Within the listing, each line that has the string "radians" should be copied.

### Information

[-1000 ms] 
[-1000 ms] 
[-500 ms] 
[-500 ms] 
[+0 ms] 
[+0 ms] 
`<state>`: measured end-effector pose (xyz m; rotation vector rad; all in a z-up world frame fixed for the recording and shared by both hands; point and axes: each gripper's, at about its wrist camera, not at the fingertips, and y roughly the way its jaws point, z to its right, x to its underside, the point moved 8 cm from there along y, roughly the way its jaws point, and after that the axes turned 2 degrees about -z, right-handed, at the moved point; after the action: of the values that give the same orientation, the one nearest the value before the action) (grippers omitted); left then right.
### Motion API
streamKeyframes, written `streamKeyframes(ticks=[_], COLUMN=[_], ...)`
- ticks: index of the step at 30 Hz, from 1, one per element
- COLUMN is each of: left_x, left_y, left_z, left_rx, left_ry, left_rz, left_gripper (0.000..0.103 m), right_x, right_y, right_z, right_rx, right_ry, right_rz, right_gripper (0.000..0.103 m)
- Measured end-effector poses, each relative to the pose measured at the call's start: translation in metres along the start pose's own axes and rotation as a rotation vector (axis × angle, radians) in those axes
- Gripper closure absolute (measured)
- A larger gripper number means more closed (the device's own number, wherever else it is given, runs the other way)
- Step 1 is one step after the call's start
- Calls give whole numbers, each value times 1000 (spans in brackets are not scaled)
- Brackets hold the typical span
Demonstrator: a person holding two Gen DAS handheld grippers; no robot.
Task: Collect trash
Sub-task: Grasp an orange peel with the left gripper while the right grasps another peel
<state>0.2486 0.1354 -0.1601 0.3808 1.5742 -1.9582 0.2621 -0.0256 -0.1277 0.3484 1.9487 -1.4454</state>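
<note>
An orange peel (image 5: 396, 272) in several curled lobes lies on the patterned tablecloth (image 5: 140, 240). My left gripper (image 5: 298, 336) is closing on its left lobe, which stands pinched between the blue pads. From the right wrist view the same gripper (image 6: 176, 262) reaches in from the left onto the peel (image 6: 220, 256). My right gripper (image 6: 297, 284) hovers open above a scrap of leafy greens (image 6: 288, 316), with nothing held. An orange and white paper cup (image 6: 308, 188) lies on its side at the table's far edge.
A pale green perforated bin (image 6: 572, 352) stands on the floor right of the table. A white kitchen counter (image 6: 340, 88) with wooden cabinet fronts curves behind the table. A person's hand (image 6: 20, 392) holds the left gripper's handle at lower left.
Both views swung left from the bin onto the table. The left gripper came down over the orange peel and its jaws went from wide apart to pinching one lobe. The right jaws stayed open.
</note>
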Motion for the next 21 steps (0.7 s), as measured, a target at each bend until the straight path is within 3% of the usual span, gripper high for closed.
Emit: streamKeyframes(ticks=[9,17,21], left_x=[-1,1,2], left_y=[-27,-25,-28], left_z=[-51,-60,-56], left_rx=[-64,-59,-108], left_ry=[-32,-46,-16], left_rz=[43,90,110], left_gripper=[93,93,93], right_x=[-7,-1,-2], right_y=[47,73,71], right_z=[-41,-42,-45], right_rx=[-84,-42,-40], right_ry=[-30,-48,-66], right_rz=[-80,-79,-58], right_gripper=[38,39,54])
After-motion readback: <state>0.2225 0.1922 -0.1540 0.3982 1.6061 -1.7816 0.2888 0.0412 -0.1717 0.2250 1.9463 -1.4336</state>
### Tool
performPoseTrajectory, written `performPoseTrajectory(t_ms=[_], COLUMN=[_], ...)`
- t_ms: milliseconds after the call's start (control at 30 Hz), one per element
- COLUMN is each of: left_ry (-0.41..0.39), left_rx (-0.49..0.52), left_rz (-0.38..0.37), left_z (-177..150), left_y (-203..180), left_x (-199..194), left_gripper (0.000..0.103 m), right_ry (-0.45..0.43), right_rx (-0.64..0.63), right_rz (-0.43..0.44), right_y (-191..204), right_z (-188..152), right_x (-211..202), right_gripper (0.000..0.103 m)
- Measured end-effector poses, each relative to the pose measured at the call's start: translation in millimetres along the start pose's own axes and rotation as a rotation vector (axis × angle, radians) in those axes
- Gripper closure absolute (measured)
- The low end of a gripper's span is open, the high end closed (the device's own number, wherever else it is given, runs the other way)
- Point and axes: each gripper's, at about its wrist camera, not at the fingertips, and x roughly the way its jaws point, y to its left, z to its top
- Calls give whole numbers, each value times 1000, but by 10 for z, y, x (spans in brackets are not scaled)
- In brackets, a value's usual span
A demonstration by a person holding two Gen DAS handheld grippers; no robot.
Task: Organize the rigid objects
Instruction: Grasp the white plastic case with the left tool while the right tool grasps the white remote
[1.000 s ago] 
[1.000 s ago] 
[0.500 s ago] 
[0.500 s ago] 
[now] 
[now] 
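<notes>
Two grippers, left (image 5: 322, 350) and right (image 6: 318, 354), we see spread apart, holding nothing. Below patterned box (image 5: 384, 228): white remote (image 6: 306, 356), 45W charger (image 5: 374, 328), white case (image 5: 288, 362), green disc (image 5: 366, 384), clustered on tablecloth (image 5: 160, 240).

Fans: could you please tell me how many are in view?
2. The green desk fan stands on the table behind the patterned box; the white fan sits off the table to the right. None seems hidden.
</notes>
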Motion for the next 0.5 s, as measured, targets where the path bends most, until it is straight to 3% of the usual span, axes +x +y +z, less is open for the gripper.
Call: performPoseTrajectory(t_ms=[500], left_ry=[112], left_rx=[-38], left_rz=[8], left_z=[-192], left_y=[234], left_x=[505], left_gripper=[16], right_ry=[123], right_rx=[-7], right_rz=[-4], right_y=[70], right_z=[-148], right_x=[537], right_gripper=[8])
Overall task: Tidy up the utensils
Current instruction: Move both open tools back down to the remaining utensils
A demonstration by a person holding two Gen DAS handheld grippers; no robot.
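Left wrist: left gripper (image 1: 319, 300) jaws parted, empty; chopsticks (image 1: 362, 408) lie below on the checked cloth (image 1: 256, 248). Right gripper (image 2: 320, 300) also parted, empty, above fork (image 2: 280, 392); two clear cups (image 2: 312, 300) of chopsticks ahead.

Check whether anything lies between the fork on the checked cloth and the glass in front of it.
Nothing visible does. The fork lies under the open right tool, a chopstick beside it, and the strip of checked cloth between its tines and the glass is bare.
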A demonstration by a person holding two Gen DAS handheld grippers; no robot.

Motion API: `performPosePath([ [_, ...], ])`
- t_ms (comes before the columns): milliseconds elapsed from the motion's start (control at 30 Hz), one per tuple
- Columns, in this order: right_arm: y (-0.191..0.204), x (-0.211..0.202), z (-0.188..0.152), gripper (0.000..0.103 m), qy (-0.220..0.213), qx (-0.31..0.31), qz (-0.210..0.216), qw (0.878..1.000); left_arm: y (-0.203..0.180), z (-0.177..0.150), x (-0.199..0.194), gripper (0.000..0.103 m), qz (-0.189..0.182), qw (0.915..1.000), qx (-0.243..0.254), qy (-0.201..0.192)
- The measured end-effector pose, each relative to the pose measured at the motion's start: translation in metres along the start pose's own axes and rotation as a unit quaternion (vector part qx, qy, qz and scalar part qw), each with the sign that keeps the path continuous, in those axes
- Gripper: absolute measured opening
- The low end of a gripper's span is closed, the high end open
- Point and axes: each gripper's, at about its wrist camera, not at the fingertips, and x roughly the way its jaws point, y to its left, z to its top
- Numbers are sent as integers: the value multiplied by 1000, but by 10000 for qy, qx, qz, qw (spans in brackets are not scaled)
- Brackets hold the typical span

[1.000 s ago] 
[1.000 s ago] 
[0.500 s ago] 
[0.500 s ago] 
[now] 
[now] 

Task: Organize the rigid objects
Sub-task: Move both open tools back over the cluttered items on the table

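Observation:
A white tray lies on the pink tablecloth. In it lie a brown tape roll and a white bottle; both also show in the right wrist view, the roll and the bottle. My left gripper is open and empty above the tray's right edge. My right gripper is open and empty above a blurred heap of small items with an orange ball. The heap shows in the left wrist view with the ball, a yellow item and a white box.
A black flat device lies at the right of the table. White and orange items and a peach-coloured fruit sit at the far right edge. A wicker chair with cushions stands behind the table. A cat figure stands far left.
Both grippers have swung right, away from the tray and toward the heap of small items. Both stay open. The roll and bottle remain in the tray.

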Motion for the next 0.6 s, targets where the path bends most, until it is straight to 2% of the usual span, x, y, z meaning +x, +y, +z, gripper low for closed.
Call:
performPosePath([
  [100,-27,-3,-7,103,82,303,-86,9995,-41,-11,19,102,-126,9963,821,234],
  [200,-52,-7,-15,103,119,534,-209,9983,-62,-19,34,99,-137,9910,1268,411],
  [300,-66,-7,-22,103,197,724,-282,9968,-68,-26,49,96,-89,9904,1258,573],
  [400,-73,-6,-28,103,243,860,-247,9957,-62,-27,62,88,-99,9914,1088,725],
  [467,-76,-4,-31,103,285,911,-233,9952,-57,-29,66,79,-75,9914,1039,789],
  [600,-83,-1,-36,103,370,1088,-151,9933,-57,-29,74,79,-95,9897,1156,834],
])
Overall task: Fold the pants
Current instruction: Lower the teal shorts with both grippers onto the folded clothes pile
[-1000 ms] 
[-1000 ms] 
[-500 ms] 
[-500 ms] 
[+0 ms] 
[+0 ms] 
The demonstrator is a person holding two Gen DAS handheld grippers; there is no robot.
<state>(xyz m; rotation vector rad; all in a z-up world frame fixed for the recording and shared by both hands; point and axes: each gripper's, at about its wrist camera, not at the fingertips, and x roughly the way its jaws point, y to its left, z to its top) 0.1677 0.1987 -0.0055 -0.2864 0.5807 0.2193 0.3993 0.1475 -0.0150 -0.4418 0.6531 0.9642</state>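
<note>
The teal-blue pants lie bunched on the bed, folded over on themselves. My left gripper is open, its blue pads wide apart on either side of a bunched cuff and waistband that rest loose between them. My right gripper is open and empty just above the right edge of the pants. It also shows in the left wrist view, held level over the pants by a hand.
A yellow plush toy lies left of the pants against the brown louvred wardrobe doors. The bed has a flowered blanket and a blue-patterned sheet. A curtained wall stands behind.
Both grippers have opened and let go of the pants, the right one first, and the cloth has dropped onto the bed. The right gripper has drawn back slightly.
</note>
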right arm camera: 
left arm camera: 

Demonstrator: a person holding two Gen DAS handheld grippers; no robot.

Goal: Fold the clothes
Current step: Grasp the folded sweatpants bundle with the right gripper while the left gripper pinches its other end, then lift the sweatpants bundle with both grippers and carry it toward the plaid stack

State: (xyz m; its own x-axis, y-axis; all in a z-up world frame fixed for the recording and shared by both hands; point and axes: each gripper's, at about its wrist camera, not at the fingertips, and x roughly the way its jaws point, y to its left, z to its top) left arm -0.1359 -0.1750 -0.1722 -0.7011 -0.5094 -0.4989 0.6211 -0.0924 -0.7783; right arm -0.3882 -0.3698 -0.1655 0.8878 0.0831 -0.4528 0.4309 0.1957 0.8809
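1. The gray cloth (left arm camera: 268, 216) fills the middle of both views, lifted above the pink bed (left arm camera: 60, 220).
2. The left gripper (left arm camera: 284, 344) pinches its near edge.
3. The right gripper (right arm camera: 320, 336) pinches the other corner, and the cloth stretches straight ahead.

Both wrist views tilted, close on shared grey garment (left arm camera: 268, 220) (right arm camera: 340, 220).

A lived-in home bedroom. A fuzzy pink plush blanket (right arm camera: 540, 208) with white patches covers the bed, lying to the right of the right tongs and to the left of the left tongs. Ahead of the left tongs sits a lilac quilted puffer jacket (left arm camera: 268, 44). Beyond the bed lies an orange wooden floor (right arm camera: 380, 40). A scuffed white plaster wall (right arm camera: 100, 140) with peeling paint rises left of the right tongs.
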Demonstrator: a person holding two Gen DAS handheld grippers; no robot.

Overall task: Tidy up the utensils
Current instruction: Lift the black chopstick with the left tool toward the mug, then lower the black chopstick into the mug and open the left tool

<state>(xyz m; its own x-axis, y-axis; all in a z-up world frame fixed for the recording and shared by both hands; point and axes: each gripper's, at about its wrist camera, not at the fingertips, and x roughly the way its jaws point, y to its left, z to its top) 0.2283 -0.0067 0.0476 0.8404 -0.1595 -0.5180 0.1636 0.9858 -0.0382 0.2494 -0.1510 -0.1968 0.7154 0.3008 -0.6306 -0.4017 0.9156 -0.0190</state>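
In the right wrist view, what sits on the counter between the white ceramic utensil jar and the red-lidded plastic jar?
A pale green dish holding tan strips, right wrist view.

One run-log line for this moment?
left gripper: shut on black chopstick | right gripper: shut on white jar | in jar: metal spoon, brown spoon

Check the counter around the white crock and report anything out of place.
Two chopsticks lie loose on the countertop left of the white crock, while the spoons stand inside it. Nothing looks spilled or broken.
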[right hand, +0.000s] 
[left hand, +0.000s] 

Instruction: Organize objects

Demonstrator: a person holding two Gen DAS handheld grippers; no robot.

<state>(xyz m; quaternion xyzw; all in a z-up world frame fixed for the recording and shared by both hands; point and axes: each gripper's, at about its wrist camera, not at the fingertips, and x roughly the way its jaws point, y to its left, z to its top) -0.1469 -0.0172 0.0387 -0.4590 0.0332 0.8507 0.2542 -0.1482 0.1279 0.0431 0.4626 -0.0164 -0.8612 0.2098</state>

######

§ **Task output**:
- Measured end-effector poses, each relative to the pose measured at the call's start: translation in metres along the start pose's own axes and rotation as a rotation vector (axis × angle, radians) in those axes
- Measured end-effector poses, each relative to the pose measured at the call's start: translation in millimetres along the start pose's own axes and rotation as a rotation vector (axis × angle, radians) in those axes

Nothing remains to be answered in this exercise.